Disclosure of Invention

The utility model aims to provide a battery module and a battery pack, which can improve assembly efficiency and reduce the number of parts in assembly.

Embodiments of the present utility model are implemented as follows:

in a first aspect, the present utility model provides a battery module comprising:

the battery cells are stacked to form a battery cell assembly;

the structural adhesive is filled between the adjacent electric cores to connect the electric cores;

the support piece is connected to two ends of the battery cell assembly; the supporting piece is provided with a clamping part so as to facilitate the transfer of the battery cell assembly; the support piece is provided with a positioning part, and the positioning part is used for being clamped with the box body.

In an alternative embodiment, the clamping part comprises a protruding rib and a clamping plane, wherein the protruding rib and the clamping plane are arranged on the supporting piece, the clamping plane is used for clamping by a clamp, and the protruding rib is used for abutting against the clamp.

In an alternative embodiment, a limit part is arranged on one side of the support piece, which faces the battery cell assembly.

In an alternative embodiment, the supporting member is made of an insulating material, and the supporting member is provided with an output electrode connecting portion.

In an alternative embodiment, the device further comprises a wire harness collecting assembly, wherein the wire harness collecting assembly comprises a plastic sucking tray, a connecting row and a collecting wire which are integrally connected; the wire harness acquisition assembly is arranged at the top of the battery cell assembly.

In an alternative embodiment, the top of the electric core is provided with an explosion-proof valve, the wire harness collecting assembly is provided with an avoidance hole, and the avoidance hole and the explosion-proof valve are correspondingly arranged.

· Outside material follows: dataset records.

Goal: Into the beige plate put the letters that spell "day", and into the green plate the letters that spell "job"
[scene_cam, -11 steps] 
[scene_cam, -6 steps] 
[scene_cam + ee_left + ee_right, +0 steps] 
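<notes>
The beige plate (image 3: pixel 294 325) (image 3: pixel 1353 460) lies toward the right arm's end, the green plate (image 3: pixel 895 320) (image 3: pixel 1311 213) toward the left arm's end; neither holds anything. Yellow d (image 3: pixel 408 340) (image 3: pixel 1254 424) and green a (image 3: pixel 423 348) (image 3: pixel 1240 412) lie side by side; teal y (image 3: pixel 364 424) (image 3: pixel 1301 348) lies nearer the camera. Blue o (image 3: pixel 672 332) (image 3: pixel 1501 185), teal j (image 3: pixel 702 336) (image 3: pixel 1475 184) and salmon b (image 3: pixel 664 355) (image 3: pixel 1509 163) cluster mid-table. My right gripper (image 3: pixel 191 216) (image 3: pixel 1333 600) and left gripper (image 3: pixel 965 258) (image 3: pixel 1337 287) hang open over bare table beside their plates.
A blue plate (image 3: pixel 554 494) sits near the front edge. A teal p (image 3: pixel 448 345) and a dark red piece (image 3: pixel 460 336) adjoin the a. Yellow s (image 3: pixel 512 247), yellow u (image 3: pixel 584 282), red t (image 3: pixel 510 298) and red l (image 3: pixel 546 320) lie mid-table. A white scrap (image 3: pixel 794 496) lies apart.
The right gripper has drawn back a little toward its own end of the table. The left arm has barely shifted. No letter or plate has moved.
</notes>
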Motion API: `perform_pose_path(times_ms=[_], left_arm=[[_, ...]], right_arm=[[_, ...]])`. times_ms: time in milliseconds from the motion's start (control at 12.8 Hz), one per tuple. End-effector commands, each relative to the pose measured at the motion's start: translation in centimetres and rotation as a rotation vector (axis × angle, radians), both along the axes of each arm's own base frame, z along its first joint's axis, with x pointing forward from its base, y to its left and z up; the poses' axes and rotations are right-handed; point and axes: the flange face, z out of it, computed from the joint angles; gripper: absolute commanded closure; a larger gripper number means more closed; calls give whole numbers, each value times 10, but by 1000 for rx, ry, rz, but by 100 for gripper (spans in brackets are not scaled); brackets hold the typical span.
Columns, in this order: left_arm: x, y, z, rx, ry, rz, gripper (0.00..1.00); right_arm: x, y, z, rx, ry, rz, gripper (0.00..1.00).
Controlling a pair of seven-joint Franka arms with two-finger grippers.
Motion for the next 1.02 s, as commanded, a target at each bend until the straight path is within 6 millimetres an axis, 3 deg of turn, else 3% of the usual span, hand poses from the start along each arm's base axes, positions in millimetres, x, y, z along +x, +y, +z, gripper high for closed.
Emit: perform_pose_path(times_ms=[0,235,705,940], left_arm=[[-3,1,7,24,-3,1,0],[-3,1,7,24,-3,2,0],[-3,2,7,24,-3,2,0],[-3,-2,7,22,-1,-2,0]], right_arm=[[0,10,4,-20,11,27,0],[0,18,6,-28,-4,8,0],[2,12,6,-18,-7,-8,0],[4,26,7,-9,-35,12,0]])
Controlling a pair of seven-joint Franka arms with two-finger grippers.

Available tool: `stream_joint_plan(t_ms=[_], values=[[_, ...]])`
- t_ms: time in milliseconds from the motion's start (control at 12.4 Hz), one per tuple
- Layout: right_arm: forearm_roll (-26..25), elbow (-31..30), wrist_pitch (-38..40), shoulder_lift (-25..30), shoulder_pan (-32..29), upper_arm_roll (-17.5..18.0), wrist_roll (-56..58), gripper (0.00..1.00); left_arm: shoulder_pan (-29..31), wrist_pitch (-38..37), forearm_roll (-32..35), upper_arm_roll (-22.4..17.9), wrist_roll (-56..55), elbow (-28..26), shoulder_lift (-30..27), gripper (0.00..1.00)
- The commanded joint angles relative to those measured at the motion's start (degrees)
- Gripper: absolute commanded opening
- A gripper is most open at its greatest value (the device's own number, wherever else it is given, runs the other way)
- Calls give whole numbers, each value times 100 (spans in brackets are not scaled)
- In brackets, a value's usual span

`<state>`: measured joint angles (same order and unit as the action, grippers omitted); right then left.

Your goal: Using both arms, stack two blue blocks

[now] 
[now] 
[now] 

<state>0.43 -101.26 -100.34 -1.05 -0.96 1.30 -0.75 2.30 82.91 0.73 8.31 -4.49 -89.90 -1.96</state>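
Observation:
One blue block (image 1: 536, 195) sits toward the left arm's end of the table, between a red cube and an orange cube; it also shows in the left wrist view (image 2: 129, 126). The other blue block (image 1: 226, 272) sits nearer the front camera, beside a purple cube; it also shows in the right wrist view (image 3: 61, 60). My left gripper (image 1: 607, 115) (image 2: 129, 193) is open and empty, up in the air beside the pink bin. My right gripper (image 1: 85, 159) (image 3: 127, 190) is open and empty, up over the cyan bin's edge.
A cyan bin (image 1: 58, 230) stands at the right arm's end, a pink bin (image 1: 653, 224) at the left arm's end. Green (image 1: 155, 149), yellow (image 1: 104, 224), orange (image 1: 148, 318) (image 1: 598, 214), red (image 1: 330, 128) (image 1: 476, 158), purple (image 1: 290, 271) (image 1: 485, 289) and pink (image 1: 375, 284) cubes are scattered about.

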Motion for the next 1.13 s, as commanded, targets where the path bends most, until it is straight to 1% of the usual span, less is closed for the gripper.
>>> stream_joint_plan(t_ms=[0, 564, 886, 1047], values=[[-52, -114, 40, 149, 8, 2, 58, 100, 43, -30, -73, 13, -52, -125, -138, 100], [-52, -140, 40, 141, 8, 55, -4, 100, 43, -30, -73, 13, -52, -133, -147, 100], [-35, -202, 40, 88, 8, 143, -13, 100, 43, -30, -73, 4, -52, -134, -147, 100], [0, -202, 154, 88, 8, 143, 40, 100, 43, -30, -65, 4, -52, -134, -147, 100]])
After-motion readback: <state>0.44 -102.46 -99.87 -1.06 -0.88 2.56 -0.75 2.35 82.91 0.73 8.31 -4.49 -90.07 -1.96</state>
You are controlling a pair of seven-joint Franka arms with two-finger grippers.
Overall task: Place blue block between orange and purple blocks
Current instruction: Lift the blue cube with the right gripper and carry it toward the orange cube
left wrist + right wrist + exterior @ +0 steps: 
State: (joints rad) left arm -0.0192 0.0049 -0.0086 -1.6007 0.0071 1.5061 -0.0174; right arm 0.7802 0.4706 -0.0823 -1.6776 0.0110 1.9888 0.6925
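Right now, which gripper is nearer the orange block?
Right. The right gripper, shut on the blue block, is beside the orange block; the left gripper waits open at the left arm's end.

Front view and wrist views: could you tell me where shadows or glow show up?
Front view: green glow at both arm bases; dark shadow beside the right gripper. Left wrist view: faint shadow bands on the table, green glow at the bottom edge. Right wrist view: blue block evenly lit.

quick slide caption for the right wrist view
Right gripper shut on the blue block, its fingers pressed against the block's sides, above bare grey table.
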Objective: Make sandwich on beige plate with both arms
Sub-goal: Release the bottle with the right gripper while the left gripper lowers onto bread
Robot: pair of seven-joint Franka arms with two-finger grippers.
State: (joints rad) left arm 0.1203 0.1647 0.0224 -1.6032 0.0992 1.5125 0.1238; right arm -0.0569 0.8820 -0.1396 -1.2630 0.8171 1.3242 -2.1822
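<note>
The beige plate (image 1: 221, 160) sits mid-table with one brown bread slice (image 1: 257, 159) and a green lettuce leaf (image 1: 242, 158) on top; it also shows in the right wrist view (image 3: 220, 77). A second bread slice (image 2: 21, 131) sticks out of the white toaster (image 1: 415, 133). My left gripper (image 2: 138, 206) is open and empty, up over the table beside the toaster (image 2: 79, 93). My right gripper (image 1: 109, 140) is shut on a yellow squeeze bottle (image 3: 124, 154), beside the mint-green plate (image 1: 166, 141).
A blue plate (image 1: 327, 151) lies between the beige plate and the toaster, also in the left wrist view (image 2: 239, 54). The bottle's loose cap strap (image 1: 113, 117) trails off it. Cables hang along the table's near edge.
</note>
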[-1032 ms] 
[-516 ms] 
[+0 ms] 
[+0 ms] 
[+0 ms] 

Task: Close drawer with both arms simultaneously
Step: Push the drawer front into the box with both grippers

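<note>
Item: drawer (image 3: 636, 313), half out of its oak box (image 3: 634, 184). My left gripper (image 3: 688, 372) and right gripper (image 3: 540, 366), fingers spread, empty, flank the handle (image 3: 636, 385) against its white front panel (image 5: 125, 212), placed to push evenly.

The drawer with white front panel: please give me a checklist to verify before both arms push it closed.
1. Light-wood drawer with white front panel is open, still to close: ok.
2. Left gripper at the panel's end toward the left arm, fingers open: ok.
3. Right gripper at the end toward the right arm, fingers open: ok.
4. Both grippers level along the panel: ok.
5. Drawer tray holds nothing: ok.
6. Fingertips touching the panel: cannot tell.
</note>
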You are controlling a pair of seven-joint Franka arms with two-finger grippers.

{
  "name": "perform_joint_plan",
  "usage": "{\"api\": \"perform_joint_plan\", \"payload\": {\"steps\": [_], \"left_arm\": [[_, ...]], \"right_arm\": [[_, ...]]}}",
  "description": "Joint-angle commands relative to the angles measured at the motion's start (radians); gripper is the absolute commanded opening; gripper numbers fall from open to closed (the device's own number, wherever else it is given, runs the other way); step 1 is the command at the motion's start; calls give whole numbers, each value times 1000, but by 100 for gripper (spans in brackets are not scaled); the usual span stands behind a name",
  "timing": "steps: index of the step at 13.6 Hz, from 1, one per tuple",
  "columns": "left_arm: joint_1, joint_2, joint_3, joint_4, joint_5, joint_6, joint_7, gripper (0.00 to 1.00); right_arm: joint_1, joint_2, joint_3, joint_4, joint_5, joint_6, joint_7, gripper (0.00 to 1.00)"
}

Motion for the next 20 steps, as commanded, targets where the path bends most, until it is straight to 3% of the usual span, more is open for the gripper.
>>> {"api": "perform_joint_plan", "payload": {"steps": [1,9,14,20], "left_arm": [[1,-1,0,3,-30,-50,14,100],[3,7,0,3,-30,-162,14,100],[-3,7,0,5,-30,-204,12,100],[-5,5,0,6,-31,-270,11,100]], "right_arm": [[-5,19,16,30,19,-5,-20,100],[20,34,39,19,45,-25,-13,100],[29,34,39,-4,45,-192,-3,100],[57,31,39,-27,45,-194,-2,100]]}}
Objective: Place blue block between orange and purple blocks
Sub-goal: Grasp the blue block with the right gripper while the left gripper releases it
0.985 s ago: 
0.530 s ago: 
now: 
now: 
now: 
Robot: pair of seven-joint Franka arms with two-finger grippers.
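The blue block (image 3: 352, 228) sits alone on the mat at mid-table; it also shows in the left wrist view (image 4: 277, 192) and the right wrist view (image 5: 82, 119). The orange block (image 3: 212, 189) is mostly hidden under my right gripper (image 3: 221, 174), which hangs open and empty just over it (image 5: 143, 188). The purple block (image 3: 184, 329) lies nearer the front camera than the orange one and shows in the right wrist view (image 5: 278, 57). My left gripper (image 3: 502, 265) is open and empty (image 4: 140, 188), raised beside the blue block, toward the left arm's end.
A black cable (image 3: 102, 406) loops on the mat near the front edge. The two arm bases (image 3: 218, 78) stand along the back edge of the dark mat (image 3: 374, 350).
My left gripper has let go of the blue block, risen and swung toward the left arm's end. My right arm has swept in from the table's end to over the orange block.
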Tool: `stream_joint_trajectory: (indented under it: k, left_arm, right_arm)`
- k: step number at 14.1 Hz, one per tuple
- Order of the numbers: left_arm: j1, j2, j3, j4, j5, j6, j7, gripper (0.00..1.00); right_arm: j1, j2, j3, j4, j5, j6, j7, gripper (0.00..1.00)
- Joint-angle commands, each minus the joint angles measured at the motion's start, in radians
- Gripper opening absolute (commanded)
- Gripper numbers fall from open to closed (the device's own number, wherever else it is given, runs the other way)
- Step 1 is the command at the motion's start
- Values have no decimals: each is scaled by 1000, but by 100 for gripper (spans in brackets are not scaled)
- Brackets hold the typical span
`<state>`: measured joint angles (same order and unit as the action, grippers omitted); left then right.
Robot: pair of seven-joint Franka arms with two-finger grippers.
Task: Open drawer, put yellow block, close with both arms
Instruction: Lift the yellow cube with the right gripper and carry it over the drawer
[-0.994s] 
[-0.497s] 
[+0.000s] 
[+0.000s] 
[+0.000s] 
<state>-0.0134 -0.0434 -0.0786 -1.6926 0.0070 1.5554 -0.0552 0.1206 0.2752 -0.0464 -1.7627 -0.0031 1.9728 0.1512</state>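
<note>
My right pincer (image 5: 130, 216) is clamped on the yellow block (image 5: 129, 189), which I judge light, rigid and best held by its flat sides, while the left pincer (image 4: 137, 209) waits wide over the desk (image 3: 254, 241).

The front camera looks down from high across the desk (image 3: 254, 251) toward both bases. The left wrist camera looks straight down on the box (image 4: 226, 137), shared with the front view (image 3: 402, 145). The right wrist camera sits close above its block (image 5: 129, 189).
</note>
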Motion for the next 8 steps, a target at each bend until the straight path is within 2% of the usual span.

In an alternative embodiment, mica sheets are arranged between adjacent electric cores.

In an alternative embodiment, the mica sheet is provided with an air duct.

In a second aspect, the present utility model provides a battery pack comprising a case and a battery module according to any one of the preceding embodiments, the battery module being disposed within the case.

In an alternative embodiment, the case body is provided with a vent hole, and the vent hole and a gap between adjacent battery cells are correspondingly arranged.

The beneficial effects of the embodiment of the utility model include:

according to the battery module provided by the embodiment of the utility model, the battery cells are fixed by the structural adhesive, the two ends of the battery cell assembly are respectively provided with the supporting pieces, and the clamping parts are arranged on the supporting pieces, so that the battery cell assembly can be conveniently and directly moved into the box body of the battery pack, and the transfer operation is convenient. Meanwhile, the supporting piece is provided with a positioning part, and the positioning part is convenient to be clamped with the box body. The fixing parts such as bolts are omitted, the assembly efficiency of the battery module can be improved, the number of assembly parts is reduced, and the assembly process is simpler.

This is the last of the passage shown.